▶ **SUPPLIED MATERIAL**:
● ● ● ●

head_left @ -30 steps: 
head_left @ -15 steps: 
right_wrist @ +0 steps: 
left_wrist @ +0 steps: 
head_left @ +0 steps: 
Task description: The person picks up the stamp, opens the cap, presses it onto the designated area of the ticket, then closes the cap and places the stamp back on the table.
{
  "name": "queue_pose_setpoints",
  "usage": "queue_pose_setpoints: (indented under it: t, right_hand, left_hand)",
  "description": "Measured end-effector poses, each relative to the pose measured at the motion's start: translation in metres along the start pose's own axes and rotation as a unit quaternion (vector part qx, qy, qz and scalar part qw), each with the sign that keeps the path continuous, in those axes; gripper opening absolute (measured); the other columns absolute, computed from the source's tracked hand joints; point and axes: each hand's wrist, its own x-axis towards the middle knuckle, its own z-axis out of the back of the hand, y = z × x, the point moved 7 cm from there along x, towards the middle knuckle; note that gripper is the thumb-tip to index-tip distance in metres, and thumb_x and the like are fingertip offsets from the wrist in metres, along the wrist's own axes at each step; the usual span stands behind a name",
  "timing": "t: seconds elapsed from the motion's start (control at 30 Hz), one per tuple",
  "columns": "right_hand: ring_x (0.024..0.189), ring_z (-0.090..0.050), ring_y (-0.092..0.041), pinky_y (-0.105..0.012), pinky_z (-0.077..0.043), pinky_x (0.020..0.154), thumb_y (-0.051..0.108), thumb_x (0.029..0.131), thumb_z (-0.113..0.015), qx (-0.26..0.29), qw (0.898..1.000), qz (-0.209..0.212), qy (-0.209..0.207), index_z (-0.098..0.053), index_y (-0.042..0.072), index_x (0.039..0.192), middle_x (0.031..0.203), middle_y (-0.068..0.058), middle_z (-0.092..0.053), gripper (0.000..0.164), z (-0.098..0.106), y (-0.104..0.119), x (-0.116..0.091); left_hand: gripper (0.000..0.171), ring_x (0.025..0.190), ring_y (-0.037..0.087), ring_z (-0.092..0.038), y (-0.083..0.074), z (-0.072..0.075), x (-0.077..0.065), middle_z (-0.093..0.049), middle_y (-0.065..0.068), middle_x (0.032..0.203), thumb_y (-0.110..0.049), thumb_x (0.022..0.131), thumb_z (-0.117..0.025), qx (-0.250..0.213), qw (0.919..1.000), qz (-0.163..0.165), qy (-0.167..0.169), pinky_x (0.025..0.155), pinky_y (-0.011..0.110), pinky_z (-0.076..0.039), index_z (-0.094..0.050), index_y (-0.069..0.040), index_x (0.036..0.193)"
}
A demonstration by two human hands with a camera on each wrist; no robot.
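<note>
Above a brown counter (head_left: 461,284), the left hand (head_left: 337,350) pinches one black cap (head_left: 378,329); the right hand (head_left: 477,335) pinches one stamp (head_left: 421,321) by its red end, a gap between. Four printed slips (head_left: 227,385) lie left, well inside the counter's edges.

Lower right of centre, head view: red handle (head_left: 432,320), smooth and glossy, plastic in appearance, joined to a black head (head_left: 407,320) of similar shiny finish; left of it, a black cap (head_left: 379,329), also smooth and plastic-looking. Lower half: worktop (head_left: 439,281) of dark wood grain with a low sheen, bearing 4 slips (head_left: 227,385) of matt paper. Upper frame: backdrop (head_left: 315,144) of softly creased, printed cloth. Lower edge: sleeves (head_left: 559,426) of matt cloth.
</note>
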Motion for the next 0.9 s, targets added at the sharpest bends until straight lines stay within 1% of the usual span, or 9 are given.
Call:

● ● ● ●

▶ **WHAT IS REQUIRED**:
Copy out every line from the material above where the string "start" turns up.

▶ **ANSWER SECTION**:
  "description": "Measured end-effector poses, each relative to the pose measured at the motion's start: translation in metres along the start pose's own axes and rotation as a unit quaternion (vector part qx, qy, qz and scalar part qw), each with the sign that keeps the path continuous, in those axes; gripper opening absolute (measured); the other columns absolute, computed from the source's tracked hand joints; point and axes: each hand's wrist, its own x-axis towards the middle knuckle, its own z-axis out of the back of the hand, y = z × x, the point moved 7 cm from there along x, towards the middle knuckle; note that gripper is the thumb-tip to index-tip distance in metres, and thumb_x and the like are fingertip offsets from the wrist in metres, along the wrist's own axes at each step; the usual span stands behind a name",
  "timing": "t: seconds elapsed from the motion's start (control at 30 Hz), one per tuple",

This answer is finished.